We also spoke briefly with a mother pushing her daughter in a wheel chair on the way out to physical therapy, a day after open heart surgery. The 11-year old girl was feeling pretty down, she said, but her mother quickly chimed in that “of course! Who wouldn’t after all of that!” Dr. Betancourt added that she thought she was “amazing, a great patient and so impressive” for her rapid recovery. The girl was not interested in any of this and said she just wanted to go home - she missed her own bed, her friends, good food, she said.


Venezuelan mother, Isabel Sis, with baby Kelvin Navarro, in Cuba for medical treatment for a serious heart condition.

As rounds continued, we stopped to speak with a boy from Angola, Gildo Leopoldino Miguel, who was leaving the next day to go home to Africa, just in time for his second birthday. He had been in Cuba for more than a month with his father, Cristo Miguel, a nurse who had studied in Cuba some years before.
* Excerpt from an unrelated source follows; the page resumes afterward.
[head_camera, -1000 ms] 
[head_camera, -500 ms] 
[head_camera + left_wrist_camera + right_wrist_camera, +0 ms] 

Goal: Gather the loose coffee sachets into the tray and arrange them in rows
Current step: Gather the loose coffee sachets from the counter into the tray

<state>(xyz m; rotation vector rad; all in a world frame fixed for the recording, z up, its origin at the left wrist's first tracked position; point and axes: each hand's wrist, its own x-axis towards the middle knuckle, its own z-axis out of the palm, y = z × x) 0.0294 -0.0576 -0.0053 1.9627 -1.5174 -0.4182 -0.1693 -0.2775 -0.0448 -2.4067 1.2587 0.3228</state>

Cristo Miguel told us he missed his wife and the boy missed his mother, but he was the one who came because he spoke Spanish and knew a lot of people in Cuba since he had studied here. Gildo was clearly a ward favorite with the nurses and doctors, a charmer who was learning to say some words in Spanish and happy to pose for the camera with his favorite nurse and “La Doctora.”

“I don’t need to tell you how incredible this is,” Cristo Miguel said to MR. These things that they do here – you know, you are here. They save so many lives. I know you know this, but I have to say it again and again, anyway, Cuba is wonderful! And my boy is fine! Look at him!”

Finally, near the end of the visit, we spoke to a Venezuelan mother, Isabel Sis, as she held her two year old baby, Kelvin Navarro, in her arms. "This child was almost dead,” she said. “….Almost dead and I wanted to die, too. Now I think maybe we will get better. At least Kelvin is eating a little now and there are good doctors here. I have some hope now.”